Peter Strasser

Morgengrauen

Die Würde des Unwürdigen

Gastkommentar / von Peter Strasser / 23.04.2016

Wieder zeitig beim Bäcker. Ich will gleich nach dem Frühstück mit meinem kleinen Essay über die Barmherzigkeit beginnen. Der Bettler neben der Tür des Bäckerladens ist verschwunden. Ich frage im Geschäft nach. Man weiß nichts. Aha.

Ich weiß jedoch, dass die Besitzerin des Geschäfts, eine Kirchgängerin, dem Pfarrer erlaubte, einen von „jenen“ – in ihren bigotten Augen ganz und gar Unwürdigen – neben dem Geschäft zu platzieren, ordnungsgemäß als Zeitschriftenverkäufer adjustiert. Die unverkäufliche Zeitschrift heißt Global, sie könnte ebenso gut „Nirgendwo“ heißen: Utopia. Das Frühstück will mir nicht recht schmecken. Als mich meine Frau fragt, was mir über die Leber gelaufen sei, antworte ich kurz angebunden: „Mildtätigkeit ist auch nicht alles.“

Und als sie mich nur anschaut, frage ich schroff, wie sie mich denn behandeln würde, falls ich ihr an der Straßenecke begegnete – als Bettler. Da sagt sie: „Ich kenn dich, du bist eh immer gleich beleidigt.“ Darauf ich: „Und?“ Darauf sie: „Ich würde dich selbstverständlich mit Würde behandeln, mein Herr!“ Und sie fügt etwas Liebevolles hinzu, sodass ich nicht anders kann, als sie über den Tisch hinweg zu umarmen.
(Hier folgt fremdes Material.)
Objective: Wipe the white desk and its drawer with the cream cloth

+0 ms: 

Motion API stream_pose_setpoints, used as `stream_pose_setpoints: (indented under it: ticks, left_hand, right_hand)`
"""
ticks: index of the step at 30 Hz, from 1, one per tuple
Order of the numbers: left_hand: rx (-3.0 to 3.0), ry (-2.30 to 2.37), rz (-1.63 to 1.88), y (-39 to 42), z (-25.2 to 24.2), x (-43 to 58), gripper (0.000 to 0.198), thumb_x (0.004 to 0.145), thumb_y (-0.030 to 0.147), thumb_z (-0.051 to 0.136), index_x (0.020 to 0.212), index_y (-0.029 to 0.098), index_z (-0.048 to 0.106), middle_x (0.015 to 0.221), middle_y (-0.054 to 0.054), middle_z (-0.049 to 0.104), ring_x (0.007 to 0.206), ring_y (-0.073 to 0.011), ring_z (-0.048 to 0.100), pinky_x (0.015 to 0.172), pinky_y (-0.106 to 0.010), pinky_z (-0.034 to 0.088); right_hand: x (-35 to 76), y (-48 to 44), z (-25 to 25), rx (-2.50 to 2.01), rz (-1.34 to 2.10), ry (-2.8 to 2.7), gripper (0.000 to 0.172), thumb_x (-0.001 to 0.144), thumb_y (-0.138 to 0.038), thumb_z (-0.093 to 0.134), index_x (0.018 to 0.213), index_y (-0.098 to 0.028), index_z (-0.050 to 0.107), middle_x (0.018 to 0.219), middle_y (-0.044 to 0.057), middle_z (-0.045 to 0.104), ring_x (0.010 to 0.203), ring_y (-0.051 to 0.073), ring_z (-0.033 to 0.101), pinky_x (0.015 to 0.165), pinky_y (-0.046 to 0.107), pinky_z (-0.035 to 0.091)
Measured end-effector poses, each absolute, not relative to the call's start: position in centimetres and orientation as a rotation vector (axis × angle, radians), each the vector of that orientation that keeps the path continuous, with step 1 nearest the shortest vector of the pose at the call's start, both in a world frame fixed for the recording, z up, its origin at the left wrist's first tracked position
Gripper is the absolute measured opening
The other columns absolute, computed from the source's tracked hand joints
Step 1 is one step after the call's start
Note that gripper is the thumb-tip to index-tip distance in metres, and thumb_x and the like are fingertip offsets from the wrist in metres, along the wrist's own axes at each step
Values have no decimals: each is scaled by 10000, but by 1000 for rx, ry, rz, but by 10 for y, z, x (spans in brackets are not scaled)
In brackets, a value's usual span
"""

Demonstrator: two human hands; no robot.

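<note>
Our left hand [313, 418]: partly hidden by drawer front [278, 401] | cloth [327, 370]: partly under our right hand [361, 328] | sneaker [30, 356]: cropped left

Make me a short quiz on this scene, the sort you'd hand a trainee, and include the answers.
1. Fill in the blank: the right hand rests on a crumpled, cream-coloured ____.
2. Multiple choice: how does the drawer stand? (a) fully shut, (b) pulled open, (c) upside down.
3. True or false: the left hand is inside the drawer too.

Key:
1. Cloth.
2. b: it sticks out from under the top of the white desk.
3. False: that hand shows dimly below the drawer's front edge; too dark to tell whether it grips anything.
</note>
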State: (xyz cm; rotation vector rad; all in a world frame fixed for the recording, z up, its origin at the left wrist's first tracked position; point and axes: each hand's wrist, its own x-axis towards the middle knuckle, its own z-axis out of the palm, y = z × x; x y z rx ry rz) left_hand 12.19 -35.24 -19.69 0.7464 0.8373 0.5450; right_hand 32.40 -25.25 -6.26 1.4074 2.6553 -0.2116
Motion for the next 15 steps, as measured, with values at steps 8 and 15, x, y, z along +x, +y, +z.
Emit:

Trotzdem setze ich störrisch nach – der zu schreibende Essay über die Barmherzigkeit rumpelt in meinem Kopf herum: „Und wenn ich aber einer von jenen wäre, ein Unwürdiger??“ Darauf sie: „Dann würde ich halt so tun, als ob du keiner wärst. Können wir jetzt, bitte, weiterfrühstücken?“ Und wie!

 

Peter Strasser ist Professor für Rechtsphilosophie in Graz. Wie die meisten von uns steht er jeden Morgen auf. Anders als die meisten von uns schreibt er im und beschreibt er das Morgengrauen. Bücher schreibt er auch. Zwei neue erschienen dieser Tage: „Achtung Achtsamkeit!“ (Braumüller Verlag) sowie „Von Göttern und Zombies: Die Sehnsucht nach Lebendigkeit“ (Wilhelm Fink Verlag).